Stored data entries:
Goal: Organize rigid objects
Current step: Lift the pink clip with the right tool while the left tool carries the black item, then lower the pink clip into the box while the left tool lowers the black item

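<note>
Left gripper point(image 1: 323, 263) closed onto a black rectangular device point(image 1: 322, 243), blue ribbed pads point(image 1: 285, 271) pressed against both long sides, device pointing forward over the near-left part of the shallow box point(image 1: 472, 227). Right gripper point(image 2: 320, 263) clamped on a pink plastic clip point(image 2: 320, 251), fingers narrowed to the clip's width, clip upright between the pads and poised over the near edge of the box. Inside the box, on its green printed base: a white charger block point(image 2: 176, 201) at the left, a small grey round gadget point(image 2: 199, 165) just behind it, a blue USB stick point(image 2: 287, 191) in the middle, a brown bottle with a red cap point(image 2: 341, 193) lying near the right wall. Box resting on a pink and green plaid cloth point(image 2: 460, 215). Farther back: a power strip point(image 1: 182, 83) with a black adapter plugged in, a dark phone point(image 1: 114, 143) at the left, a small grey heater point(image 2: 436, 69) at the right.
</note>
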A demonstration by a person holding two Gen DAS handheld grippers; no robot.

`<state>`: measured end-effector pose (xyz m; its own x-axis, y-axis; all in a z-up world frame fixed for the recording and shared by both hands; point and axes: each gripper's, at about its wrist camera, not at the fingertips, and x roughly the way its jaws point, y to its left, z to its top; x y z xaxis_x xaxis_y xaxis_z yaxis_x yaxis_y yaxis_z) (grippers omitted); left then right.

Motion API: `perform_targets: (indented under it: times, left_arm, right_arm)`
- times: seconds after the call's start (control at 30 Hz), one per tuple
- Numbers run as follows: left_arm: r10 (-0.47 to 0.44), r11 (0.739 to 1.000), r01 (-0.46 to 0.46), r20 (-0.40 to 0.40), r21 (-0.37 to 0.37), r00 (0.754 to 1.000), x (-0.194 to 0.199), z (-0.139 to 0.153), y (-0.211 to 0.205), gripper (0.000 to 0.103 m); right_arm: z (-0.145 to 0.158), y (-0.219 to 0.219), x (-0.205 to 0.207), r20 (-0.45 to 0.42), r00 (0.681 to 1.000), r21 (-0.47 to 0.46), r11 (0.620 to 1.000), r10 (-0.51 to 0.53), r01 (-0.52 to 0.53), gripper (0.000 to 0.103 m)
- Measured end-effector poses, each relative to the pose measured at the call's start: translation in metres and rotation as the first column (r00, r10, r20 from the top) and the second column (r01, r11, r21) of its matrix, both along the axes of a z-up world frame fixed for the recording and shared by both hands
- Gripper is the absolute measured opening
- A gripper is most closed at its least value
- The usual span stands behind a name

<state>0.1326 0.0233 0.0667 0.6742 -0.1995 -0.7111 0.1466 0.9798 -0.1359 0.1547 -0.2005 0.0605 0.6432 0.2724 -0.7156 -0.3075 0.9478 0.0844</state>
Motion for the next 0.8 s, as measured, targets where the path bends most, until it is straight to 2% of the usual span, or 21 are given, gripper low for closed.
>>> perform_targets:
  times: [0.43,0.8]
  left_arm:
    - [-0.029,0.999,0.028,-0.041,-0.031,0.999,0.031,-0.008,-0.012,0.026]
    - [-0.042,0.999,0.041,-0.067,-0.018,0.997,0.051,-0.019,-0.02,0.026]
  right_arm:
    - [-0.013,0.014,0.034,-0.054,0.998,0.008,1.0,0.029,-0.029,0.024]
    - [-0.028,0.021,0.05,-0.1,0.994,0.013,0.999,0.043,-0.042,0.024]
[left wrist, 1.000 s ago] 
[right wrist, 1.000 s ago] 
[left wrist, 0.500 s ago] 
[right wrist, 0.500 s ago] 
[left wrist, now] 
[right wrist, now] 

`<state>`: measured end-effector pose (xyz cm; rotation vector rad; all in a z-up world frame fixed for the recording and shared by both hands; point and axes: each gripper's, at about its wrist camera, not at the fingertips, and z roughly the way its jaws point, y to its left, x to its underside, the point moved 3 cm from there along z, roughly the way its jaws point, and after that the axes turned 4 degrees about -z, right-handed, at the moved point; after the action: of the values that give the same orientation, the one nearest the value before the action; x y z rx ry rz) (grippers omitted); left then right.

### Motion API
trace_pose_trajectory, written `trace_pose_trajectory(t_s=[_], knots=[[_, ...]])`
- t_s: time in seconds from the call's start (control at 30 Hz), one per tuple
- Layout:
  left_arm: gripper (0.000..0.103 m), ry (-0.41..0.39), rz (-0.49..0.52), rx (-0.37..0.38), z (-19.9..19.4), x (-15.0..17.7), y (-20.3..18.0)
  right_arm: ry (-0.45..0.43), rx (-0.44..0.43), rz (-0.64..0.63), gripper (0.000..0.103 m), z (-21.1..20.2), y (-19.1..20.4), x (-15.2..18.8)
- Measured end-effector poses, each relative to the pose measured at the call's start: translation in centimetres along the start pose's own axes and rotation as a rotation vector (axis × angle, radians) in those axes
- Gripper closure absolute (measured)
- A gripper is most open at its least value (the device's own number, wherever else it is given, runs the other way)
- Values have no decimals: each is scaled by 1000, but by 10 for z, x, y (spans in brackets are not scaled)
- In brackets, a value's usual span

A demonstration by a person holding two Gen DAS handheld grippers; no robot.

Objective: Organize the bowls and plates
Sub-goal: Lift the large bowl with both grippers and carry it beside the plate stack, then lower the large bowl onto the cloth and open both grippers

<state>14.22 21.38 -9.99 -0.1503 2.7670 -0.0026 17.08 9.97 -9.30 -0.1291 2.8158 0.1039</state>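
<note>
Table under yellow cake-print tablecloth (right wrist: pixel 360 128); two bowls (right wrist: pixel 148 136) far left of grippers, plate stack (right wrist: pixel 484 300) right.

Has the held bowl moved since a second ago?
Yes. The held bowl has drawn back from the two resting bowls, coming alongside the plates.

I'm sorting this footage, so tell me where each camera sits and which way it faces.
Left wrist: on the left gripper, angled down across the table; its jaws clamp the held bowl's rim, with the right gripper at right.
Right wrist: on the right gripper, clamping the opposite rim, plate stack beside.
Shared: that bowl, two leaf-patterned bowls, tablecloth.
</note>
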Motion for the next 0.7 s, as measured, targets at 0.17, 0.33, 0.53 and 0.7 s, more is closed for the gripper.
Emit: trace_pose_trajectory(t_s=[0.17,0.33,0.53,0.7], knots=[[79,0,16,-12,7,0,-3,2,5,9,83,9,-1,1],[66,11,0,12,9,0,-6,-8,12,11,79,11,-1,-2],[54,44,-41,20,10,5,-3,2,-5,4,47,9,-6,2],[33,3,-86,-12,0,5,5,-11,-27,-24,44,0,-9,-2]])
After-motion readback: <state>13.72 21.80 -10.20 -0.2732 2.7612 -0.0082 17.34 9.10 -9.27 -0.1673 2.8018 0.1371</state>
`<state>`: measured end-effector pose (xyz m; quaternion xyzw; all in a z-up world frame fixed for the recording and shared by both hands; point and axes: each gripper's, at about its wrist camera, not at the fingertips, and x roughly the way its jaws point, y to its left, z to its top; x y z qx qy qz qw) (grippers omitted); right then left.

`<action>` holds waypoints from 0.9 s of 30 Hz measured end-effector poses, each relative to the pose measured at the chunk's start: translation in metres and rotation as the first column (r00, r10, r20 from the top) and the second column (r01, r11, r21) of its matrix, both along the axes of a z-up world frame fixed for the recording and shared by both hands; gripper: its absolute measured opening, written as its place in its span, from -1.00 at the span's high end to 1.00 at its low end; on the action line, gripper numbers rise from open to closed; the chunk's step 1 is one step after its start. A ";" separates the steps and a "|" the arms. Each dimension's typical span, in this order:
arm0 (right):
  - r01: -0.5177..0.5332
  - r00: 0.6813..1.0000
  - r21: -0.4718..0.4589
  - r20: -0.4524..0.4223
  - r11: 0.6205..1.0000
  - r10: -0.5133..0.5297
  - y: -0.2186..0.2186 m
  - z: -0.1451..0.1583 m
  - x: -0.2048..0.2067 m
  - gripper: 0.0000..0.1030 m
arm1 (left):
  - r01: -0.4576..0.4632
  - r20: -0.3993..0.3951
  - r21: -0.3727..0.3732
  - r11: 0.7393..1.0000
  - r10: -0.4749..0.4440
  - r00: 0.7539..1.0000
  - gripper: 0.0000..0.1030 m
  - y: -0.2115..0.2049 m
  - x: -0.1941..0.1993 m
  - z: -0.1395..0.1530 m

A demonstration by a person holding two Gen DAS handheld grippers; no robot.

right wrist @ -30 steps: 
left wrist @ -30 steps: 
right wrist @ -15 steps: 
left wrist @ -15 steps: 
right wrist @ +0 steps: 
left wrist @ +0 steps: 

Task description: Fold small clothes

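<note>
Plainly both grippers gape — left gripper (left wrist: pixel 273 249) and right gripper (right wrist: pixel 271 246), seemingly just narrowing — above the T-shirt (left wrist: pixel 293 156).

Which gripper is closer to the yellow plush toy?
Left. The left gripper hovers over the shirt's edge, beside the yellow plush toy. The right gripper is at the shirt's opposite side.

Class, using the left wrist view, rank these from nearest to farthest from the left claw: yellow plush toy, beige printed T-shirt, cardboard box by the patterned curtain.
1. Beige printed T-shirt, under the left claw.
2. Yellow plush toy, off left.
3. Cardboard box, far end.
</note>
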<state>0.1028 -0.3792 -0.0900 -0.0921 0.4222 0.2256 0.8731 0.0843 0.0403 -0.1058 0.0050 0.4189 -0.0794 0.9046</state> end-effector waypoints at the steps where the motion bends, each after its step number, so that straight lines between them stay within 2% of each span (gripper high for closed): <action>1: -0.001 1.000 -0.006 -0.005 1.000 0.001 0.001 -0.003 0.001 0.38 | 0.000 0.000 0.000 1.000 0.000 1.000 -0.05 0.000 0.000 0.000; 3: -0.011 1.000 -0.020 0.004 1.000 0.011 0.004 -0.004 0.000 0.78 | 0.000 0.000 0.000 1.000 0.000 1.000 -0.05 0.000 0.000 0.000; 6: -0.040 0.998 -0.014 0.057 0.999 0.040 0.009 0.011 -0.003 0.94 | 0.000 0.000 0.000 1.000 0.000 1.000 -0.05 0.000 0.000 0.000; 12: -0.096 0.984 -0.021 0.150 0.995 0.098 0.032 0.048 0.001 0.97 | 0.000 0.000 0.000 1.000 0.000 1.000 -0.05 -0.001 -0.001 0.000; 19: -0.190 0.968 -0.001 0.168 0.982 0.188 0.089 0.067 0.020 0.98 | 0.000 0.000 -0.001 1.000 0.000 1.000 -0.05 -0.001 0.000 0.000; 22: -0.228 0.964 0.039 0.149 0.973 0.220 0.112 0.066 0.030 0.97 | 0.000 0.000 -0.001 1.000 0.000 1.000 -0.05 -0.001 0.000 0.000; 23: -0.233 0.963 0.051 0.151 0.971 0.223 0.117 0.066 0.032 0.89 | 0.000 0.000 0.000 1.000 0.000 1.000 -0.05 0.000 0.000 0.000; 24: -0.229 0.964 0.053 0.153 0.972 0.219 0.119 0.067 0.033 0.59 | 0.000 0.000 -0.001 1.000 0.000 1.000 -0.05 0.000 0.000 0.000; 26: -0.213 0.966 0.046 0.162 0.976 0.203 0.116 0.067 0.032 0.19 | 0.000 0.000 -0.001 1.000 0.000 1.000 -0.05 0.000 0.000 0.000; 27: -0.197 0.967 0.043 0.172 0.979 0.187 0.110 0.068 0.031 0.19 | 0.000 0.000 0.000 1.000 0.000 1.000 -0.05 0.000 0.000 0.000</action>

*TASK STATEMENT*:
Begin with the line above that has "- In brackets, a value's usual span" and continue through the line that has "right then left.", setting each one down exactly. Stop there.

*ANSWER*:
- In brackets, a value's usual span

A demonstration by a person holding two Gen DAS handheld grippers; no robot.

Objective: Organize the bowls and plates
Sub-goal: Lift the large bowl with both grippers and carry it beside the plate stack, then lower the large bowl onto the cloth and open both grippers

<state>14.22 21.38 -9.99 -0.1503 2.7670 -0.0026 17.08 9.97 -9.30 -0.1291 2.8158 0.1039</state>
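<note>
Table under yellow cake-print tablecloth (right wrist: pixel 360 128); two bowls (right wrist: pixel 148 136) far left of grippers, plate stack (right wrist: pixel 484 300) right.

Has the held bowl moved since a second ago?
Yes. The held bowl has drawn back from the two resting bowls, coming alongside the plates.

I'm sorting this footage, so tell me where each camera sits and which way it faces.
Left wrist: on the left gripper, angled down across the table; its jaws clamp the held bowl's rim, with the right gripper at right.
Right wrist: on the right gripper, clamping the opposite rim, plate stack beside.
Shared: that bowl, two leaf-patterned bowls, tablecloth.
</note>
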Motion for the next 0.7 s, as measured, targets at 0.17, 0.33, 0.53 and 0.7 s, more is closed for the gripper.
Emit: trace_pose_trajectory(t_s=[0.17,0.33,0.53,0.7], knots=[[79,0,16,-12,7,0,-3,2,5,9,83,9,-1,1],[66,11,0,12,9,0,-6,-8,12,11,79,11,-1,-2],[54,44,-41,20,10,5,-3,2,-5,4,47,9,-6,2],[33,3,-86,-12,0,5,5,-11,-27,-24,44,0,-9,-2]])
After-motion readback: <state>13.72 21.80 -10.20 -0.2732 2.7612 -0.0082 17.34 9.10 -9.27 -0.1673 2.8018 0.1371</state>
`<state>`: measured end-effector pose (xyz m; quaternion xyzw; all in a z-up world frame fixed for the recording and shared by both hands; point and axes: each gripper's, at about its wrist camera, not at the fingertips, and x roughly the way its jaws point, y to its left, z to its top; x y z qx qy qz qw) (grippers omitted); right then left.

This exercise has now been finished.